Required work: Each line in the records below, from the one that contains "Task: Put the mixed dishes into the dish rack" to the one that contains "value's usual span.", should be reproduced exactly, the first and last included.
[Opening Extracted information section]
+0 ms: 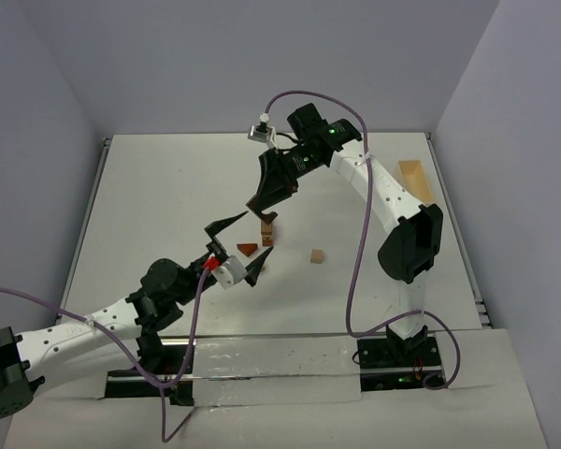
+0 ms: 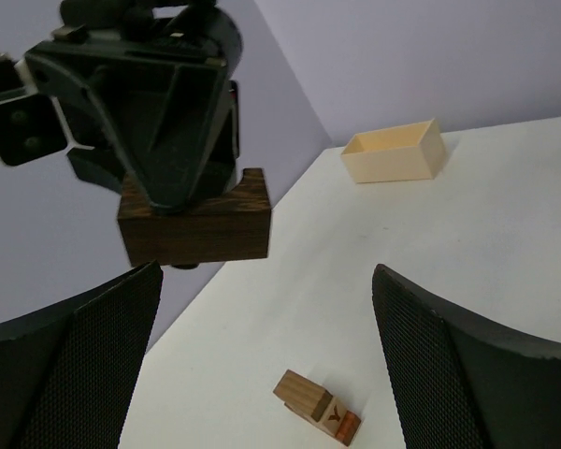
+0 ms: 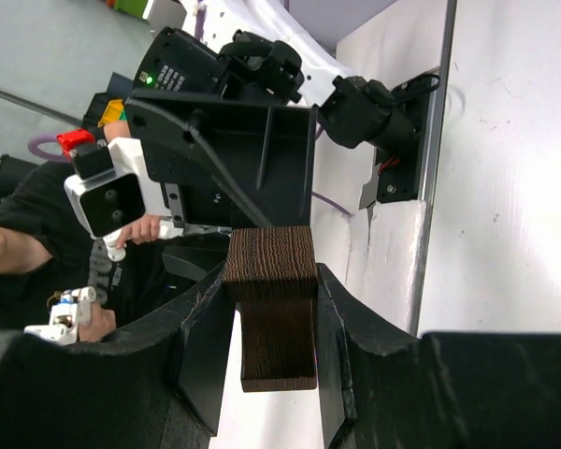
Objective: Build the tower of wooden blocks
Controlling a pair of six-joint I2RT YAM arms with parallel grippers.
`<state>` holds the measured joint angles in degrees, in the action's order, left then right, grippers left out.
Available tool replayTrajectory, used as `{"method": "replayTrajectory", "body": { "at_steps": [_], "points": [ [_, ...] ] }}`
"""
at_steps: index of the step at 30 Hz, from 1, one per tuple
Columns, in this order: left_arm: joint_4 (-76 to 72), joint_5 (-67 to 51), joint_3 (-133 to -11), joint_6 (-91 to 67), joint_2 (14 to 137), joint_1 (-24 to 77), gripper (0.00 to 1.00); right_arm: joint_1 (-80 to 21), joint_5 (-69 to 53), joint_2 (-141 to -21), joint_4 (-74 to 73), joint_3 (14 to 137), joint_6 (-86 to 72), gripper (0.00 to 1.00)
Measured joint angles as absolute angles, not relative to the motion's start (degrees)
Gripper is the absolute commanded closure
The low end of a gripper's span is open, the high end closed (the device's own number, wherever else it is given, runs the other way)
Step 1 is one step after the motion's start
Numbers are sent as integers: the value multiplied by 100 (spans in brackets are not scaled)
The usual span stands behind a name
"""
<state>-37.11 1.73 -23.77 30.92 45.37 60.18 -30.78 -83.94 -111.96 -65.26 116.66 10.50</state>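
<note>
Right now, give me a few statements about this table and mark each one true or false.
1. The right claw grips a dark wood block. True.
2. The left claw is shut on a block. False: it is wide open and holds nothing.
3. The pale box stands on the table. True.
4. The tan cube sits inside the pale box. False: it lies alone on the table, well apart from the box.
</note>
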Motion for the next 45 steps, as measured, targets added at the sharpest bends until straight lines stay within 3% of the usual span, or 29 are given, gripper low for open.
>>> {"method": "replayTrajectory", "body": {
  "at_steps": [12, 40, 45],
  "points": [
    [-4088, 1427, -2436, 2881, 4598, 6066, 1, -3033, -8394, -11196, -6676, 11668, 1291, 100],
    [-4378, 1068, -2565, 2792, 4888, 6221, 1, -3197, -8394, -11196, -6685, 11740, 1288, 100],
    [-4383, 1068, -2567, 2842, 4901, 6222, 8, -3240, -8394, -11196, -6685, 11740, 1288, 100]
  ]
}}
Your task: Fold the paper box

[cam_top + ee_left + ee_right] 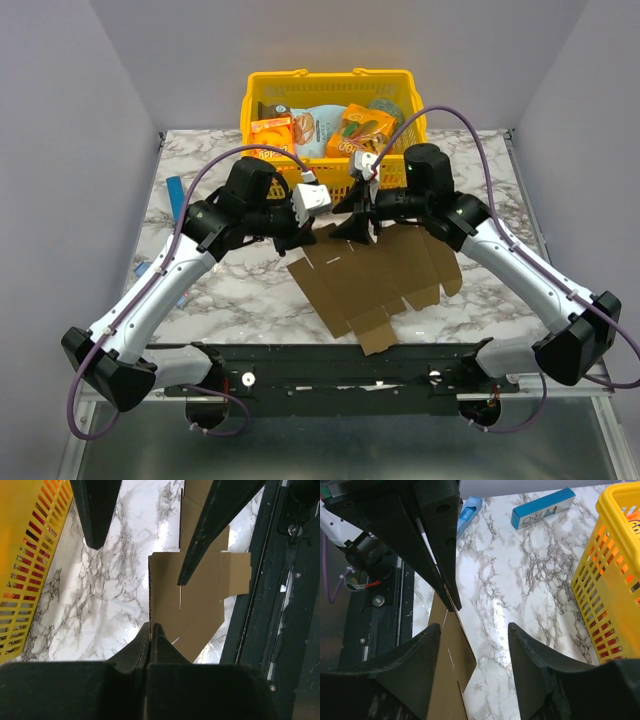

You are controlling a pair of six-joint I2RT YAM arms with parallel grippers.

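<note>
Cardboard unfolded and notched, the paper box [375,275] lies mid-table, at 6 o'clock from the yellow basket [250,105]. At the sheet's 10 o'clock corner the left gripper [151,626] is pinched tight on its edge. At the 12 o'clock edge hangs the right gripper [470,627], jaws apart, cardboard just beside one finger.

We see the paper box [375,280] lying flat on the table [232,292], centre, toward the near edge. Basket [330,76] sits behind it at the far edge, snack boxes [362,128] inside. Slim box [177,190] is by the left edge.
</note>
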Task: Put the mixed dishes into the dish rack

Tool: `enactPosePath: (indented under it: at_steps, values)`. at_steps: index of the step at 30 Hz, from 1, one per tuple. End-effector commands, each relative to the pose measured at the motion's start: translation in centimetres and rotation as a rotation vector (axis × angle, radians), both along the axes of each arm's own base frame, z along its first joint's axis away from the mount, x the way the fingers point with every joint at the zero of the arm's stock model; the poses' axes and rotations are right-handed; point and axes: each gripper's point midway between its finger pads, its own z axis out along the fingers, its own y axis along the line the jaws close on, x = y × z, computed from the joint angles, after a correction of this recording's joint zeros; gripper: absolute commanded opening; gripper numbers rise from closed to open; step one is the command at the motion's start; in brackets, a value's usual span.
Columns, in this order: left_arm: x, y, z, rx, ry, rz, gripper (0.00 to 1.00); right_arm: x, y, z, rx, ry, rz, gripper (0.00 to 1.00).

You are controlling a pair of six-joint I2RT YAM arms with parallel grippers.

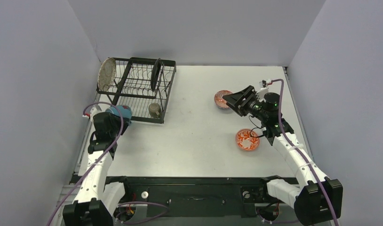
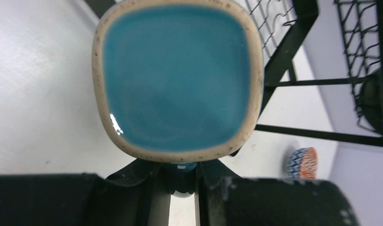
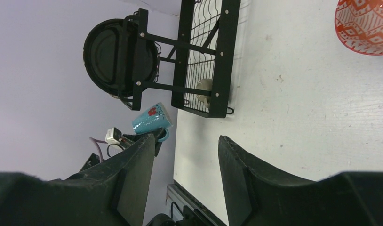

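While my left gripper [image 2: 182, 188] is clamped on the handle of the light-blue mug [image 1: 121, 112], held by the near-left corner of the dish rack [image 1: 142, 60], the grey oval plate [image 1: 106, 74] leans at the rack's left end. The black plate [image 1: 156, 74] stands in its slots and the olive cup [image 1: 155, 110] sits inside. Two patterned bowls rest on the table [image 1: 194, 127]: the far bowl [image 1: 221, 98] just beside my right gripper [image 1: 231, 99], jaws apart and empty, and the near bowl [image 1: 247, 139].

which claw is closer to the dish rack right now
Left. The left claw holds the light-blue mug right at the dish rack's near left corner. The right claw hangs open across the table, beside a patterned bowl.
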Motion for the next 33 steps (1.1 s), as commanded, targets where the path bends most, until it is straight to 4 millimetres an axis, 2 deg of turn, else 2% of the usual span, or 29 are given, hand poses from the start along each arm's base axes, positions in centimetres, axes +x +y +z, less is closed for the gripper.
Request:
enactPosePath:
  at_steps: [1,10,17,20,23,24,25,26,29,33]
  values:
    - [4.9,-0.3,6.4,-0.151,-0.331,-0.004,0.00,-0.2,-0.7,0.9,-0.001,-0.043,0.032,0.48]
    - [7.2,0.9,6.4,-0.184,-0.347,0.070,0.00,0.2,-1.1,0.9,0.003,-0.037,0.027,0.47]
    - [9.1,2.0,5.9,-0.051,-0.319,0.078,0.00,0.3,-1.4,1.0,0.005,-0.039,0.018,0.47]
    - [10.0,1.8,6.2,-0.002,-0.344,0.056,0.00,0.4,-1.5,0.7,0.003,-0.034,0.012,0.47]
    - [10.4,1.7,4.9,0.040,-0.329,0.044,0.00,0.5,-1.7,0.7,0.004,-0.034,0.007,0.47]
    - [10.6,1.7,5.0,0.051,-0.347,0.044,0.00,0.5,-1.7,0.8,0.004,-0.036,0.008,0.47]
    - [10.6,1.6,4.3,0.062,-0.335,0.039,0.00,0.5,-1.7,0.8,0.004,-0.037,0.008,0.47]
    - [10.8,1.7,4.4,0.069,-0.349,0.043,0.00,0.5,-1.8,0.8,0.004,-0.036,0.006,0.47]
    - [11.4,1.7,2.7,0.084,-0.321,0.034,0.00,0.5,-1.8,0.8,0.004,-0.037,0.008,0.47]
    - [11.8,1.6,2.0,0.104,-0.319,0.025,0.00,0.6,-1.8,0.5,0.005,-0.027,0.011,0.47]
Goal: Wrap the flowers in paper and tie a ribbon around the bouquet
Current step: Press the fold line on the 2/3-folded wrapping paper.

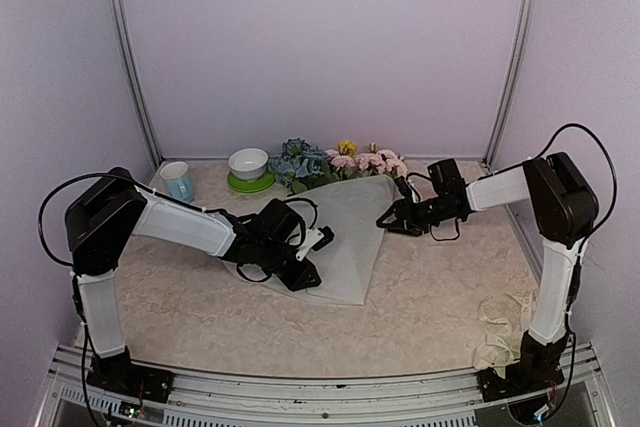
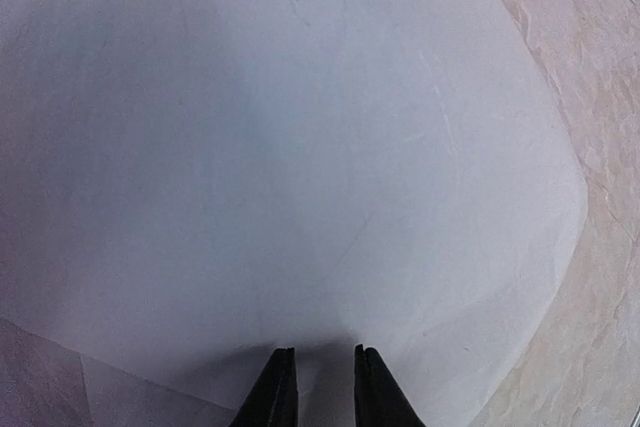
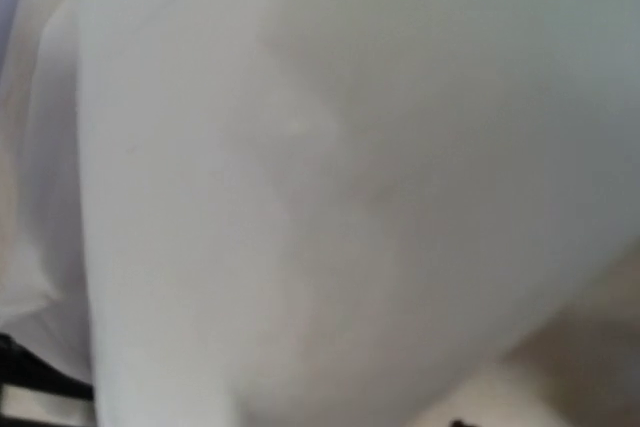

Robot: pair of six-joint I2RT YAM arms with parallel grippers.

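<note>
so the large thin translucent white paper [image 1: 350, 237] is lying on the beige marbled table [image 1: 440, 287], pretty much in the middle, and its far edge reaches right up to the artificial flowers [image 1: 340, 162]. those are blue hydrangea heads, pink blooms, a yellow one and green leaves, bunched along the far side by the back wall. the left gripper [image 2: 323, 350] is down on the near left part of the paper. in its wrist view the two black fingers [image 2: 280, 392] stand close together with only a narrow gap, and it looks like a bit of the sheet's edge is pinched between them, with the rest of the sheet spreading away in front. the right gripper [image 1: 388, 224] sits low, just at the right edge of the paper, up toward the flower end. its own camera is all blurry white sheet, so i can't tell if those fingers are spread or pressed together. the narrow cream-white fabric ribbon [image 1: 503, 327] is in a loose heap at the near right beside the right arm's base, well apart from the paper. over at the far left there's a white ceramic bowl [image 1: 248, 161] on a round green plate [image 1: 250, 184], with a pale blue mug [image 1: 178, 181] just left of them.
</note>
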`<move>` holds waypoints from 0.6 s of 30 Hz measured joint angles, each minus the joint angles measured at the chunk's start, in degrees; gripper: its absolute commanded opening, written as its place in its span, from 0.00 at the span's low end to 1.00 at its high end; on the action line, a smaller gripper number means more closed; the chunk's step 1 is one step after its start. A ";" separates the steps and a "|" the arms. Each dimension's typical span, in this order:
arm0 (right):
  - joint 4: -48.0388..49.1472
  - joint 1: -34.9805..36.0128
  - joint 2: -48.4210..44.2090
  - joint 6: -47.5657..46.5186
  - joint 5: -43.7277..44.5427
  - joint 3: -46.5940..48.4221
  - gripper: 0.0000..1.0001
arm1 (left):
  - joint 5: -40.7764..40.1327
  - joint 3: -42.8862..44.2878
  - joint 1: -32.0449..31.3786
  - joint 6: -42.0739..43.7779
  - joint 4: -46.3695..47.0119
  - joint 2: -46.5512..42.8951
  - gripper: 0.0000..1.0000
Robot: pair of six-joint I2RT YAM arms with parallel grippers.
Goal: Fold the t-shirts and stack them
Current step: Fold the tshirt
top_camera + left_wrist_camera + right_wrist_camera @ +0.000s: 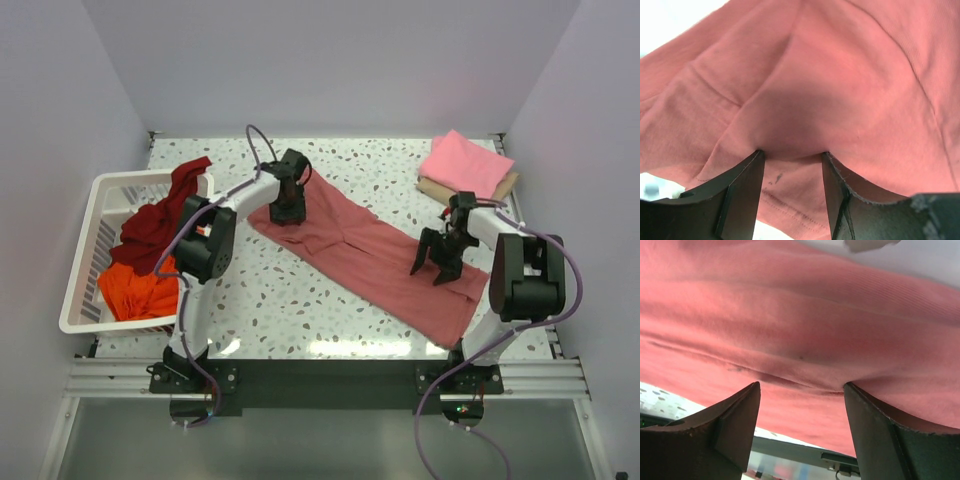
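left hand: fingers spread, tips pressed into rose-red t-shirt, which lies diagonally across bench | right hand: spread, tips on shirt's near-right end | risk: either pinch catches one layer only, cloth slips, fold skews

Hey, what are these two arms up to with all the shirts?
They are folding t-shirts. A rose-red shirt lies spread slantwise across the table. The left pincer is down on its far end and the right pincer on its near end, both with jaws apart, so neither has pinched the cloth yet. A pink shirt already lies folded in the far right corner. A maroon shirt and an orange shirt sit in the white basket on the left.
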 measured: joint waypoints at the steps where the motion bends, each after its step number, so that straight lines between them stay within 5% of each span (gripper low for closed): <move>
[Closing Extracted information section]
Answer box:
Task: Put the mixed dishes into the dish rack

Tool: `enactPosePath: (indented under it: at_steps, values)`. at_steps: index of the step at 30 Hz, from 1, one per tuple. End-effector commands, each relative to the pose measured at the motion's start: translation in centimetres and rotation as a rotation vector (axis × angle, radians), both along the axes of each arm's own base frame, z along its first joint's axis away from the mount, x the way the fingers point with every joint at the zero of the arm's stock model; the poses' axes and rotations are right-handed; point and axes: each gripper's point midway between its finger pads, its own z axis out along the fingers, its own y axis along the line the jaws close on, x = y × z, computed from the joint angles, after a correction of this recording's joint zeros; gripper: absolute commanded opening; gripper numbers rise from closed to open; step one is the command at the motion's start; in brackets, a value's usual span.

The answer given above is complete.